最早蚊帳の外になりかけているネルソンは、率直な感想が口から洩れた。


「俺は、何を見せられているんだ……?」


風邪を引いた時に見る悪夢のような光景が、目の前では繰り広げられている。

とうとう弾切れになった店主は、ネルソンの背骨を殴って床に転がすと、アイスピックを握ってカウンターを乗り越えた。


「俺の店から出ていけ!!」


店主はそのまま変態の方へと突進、アイスピックを勢い良く振り下ろす。

この時、変態の顔から笑みが消えた。

彼は酒瓶のコルクでピックを受け止めると、瓶を回して店主の手首をねじり、腕周りを素早く固定。

すぐさま姿勢を落として懐に入り込むと、突っ込んでくる力を利用して、担ぎ上げるように背面に投げ飛ばした。

宙を舞った店主はそのままテーブルに激突、イスとテーブルの破片に包まれ昏睡してしまった。

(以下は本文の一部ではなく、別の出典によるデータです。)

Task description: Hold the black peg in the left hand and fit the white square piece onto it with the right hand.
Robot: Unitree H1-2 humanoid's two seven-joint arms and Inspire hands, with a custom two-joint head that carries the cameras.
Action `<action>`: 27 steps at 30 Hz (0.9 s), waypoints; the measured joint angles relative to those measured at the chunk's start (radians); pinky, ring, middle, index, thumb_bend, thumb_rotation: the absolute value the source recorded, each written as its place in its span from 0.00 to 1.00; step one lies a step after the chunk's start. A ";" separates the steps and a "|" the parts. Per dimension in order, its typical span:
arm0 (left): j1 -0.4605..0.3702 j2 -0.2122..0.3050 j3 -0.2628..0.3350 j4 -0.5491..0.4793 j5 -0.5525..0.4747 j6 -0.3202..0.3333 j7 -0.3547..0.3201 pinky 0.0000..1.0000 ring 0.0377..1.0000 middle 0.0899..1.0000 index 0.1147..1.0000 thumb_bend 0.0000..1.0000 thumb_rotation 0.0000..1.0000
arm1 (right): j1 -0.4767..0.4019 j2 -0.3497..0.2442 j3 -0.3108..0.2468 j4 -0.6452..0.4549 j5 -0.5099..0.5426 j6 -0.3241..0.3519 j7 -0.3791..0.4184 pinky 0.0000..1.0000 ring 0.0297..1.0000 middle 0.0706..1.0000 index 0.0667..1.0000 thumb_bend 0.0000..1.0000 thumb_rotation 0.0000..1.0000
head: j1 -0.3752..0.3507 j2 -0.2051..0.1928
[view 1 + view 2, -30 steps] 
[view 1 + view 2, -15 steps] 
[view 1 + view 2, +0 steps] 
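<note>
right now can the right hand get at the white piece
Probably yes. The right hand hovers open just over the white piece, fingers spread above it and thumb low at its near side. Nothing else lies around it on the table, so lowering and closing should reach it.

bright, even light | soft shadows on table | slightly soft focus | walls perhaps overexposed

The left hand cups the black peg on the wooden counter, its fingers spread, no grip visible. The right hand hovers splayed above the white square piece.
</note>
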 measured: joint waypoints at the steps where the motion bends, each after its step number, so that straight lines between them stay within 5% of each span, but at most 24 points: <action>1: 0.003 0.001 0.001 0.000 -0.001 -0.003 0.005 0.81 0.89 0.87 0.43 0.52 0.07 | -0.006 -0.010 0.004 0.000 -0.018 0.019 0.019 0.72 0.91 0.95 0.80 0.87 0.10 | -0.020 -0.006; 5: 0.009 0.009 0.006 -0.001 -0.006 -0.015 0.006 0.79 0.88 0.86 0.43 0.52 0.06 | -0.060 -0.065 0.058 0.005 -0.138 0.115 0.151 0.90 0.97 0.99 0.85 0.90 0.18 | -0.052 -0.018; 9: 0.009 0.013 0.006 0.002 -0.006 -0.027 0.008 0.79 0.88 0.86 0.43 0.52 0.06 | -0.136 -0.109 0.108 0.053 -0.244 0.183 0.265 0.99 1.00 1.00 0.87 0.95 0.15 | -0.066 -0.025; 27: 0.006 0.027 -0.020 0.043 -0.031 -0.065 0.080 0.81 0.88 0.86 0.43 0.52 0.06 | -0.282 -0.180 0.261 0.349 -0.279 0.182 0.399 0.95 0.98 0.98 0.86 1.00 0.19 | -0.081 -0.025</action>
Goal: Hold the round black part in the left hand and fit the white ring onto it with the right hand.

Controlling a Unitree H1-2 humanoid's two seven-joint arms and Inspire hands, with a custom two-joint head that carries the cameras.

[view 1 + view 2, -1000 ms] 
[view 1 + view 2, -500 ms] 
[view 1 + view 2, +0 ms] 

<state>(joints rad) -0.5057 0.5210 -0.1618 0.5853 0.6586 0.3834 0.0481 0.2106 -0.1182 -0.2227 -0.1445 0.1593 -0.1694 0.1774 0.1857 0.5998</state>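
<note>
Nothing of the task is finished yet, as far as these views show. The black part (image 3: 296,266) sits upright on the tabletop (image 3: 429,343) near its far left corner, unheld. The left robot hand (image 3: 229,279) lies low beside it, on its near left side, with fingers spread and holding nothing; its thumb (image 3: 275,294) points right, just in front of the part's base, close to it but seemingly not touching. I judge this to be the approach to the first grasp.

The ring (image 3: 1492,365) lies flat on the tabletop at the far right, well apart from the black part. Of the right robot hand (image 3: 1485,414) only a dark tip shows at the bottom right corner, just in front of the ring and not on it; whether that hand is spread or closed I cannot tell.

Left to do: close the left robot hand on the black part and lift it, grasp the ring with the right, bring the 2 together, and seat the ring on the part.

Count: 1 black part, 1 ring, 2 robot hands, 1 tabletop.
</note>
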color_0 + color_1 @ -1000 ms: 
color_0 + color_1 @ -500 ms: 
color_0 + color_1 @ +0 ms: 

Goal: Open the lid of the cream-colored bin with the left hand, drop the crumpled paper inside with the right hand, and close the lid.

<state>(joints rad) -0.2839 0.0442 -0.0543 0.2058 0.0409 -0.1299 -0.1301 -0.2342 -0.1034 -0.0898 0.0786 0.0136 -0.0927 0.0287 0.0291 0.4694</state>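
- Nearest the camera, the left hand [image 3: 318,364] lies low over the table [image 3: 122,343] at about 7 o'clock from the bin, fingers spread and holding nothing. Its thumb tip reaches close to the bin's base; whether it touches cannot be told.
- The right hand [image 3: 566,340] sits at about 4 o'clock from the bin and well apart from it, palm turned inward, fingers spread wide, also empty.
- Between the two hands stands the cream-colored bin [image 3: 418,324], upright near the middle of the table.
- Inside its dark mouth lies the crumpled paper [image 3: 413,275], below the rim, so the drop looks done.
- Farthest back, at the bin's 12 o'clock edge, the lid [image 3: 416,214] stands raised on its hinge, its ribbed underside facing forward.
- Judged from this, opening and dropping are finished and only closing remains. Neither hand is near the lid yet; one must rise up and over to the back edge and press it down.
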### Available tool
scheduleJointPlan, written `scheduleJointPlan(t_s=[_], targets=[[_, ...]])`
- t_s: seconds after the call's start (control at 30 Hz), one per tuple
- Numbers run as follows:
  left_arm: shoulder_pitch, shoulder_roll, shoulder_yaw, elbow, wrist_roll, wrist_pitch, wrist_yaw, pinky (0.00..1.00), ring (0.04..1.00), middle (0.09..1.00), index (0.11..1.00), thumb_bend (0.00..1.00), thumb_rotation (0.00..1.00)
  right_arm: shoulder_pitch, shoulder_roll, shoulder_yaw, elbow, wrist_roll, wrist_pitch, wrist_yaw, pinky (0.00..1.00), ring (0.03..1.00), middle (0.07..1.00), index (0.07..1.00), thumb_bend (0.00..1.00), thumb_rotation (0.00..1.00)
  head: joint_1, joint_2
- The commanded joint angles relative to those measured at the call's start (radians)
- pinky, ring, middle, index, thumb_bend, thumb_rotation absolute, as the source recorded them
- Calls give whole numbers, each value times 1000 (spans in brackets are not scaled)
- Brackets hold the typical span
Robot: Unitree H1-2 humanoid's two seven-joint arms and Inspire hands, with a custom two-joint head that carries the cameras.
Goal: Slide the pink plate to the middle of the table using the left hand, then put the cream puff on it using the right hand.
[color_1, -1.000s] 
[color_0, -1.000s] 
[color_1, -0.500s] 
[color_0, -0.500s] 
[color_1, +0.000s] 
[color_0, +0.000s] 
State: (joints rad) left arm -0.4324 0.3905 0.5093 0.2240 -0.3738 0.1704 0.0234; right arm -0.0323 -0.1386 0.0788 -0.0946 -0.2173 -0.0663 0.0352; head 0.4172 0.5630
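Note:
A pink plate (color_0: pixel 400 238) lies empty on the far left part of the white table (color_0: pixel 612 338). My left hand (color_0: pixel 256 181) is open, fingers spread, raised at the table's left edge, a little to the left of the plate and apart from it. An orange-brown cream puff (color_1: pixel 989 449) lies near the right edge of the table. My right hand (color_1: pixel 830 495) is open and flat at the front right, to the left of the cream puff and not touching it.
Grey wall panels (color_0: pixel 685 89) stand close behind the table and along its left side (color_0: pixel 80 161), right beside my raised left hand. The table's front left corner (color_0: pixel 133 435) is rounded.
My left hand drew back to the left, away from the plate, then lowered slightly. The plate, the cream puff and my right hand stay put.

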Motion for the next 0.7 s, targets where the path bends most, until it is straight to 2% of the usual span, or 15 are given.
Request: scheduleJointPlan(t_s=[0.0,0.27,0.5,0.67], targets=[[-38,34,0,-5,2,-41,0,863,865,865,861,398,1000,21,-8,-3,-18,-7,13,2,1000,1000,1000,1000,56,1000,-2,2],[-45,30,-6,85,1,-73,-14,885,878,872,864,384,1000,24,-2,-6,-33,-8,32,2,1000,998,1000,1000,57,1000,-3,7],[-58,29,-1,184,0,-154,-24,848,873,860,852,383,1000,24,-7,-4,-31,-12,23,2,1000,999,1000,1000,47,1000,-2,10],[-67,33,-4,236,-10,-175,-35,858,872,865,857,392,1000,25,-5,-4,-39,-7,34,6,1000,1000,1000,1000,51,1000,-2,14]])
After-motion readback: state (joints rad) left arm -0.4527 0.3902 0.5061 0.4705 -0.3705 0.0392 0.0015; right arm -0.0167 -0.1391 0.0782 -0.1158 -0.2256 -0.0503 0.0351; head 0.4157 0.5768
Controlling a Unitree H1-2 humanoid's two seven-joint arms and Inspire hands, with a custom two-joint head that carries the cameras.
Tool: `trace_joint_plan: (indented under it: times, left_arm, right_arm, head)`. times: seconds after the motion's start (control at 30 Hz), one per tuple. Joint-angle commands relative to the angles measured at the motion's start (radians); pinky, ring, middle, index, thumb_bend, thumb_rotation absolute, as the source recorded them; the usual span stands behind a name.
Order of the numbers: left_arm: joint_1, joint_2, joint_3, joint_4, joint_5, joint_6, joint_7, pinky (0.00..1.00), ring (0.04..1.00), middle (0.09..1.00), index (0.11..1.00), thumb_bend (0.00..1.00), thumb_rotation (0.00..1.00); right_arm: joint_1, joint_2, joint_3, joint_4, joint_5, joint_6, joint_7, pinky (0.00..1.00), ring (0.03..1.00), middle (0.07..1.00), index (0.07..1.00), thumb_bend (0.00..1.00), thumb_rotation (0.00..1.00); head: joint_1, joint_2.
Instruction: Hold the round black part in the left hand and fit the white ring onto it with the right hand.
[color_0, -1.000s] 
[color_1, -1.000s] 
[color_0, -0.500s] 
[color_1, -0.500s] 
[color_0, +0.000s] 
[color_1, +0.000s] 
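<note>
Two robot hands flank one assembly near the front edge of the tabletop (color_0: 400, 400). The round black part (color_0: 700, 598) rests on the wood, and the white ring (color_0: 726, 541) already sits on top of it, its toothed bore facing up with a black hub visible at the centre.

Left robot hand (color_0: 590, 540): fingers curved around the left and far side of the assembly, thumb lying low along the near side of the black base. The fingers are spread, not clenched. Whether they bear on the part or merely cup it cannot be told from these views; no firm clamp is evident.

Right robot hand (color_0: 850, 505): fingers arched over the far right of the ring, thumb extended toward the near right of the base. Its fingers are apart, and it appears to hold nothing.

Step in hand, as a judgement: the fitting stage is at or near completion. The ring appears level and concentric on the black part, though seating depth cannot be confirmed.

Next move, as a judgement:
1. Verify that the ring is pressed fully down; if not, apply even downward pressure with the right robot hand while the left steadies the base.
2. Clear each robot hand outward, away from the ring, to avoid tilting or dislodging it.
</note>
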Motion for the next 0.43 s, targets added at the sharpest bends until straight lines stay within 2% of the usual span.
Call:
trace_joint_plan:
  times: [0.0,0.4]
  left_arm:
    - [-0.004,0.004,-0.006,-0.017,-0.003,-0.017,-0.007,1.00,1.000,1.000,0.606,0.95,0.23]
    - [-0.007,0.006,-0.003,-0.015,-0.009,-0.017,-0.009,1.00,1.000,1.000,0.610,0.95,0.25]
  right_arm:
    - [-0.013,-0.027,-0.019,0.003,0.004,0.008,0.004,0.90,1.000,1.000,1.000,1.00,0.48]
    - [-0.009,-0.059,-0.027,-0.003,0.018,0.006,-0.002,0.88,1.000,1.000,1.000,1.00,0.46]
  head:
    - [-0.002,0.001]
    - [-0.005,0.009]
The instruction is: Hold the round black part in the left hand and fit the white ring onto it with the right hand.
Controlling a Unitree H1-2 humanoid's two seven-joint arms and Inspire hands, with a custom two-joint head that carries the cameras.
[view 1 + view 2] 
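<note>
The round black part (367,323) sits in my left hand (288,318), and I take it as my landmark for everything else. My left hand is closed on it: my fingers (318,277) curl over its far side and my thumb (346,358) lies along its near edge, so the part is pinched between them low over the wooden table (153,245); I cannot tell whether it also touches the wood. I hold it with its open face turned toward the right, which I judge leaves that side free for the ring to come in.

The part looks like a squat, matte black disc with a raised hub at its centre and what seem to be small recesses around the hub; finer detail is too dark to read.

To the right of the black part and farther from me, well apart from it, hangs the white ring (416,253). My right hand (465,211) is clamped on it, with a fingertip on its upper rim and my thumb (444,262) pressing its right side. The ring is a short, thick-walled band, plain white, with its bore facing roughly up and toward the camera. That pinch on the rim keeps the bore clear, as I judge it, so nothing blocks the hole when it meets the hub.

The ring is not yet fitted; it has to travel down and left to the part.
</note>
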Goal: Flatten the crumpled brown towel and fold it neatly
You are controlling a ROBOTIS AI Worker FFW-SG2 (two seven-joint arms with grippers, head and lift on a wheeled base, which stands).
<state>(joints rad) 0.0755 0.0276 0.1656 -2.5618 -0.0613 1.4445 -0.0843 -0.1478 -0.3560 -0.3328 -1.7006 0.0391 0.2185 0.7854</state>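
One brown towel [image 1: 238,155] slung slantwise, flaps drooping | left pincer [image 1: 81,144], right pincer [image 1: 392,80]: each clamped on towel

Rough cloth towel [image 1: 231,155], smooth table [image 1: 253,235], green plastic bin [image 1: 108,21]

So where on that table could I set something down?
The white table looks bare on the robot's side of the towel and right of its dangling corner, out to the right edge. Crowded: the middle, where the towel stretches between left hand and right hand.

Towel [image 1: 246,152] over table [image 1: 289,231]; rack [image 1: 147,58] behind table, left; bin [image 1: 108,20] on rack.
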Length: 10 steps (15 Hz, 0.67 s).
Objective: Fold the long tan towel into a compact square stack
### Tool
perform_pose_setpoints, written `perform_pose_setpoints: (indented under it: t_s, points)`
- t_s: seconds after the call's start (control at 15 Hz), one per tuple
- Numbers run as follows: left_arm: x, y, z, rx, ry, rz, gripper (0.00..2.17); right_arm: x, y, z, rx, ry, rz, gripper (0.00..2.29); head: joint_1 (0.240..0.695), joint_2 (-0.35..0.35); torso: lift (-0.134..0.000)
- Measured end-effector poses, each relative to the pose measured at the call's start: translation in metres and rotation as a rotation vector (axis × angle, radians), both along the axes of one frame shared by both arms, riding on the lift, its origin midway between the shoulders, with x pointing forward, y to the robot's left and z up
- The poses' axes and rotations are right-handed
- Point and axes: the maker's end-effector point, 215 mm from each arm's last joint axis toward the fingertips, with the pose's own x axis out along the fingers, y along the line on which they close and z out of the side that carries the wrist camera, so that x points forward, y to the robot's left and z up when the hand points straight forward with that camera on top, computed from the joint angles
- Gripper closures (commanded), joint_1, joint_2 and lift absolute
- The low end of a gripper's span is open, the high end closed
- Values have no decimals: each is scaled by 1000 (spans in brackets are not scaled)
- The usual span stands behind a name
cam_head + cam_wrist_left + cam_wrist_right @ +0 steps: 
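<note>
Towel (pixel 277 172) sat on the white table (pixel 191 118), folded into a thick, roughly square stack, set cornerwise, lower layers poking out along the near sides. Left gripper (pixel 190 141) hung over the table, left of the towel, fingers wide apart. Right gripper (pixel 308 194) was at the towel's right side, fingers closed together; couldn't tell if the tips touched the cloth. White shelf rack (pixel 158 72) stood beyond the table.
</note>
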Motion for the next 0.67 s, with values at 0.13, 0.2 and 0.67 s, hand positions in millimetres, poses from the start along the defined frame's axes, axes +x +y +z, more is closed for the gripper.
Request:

そして、変態サングラス男の方はというと、右手を真上、左手を左に向け、時計の3時を表すような謎の決めポーズで直立していた。


「何なんだ、マジで……」


床に転がるネルソンは、いまだに状況が理解できない。

自分は既に死んでいて、これは地獄の光景なのだと言われた方がまだ納得できた。

と、その時、倒れていた店主の取り巻き2人が、ゆっくりと身体を起こそうとしているのが見えた。

ネルソンは咄嗟に身構えるが


「変な気は起こさない方が身のためよ」

「そうそう、せっかく拾った命なんだからさぁ」


いつの間にか店内に侵入していた2人が、取り巻き達に銃を向けて制止させていた。

それはサブマシンガンMicro Uziを携えたマウンテンパーカーの女と、LMGであるM1918を片手で構える涼しげな格好の女だった。

そして、ふと店の入口に視線を向ければ、シガリロを咥えたキュベロの姿があった。


「ほら、連れて来たよ。傭兵」


まさに有言実行。

こうして九死に一生を得たネルソンは、腕利き(?)の傭兵たちと邂逅を果たすのだった。